* **PROMPT**:
Scan the data below for the string "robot". Copy every line where it appears.

* **SOURCE MATERIAL**:

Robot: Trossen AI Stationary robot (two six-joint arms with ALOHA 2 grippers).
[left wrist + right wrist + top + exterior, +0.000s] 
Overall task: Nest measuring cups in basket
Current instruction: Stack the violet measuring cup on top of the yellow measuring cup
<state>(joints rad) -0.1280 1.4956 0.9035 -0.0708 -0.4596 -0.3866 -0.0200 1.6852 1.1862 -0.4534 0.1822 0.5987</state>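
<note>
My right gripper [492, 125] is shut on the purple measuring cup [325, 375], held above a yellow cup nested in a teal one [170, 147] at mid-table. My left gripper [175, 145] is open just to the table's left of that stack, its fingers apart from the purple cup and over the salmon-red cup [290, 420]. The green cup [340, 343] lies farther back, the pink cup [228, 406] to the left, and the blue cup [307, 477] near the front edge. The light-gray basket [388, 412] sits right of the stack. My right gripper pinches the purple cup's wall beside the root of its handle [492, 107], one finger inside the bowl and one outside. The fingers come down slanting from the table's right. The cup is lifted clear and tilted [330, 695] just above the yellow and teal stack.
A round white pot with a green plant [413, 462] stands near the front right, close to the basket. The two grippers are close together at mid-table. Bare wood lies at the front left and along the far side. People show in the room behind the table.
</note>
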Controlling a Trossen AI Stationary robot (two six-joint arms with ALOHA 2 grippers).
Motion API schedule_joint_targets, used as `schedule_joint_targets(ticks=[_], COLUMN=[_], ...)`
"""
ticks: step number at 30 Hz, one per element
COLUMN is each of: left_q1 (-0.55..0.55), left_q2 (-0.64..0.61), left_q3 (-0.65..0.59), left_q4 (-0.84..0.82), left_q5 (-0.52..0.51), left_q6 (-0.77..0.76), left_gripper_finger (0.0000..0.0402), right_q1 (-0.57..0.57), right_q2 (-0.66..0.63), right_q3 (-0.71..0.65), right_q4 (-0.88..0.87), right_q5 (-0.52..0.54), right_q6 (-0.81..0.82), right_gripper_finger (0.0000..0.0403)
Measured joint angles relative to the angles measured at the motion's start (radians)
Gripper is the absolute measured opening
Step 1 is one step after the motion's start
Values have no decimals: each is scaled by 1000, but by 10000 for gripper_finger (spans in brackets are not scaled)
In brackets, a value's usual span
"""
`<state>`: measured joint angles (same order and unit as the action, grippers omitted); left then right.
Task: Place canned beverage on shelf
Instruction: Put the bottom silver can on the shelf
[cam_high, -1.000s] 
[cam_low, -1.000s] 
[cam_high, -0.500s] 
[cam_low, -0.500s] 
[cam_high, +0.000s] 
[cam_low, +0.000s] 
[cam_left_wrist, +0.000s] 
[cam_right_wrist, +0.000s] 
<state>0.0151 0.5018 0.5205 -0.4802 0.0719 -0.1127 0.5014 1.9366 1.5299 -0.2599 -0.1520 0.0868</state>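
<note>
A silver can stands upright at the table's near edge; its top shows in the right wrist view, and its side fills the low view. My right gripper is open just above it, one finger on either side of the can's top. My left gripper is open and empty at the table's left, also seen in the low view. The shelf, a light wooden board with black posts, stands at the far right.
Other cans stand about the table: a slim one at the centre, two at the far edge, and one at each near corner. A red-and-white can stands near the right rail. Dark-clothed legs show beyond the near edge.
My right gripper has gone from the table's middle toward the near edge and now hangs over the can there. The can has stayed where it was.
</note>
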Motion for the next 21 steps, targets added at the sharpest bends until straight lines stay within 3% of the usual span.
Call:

* **SOLUTION FOR THIS EXERCISE**:
Robot: Trossen AI Stationary robot (two six-joint arms with ALOHA 2 grippers).
Controlling a Trossen AI Stationary robot (two six-joint arms with ALOHA 2 grippers).

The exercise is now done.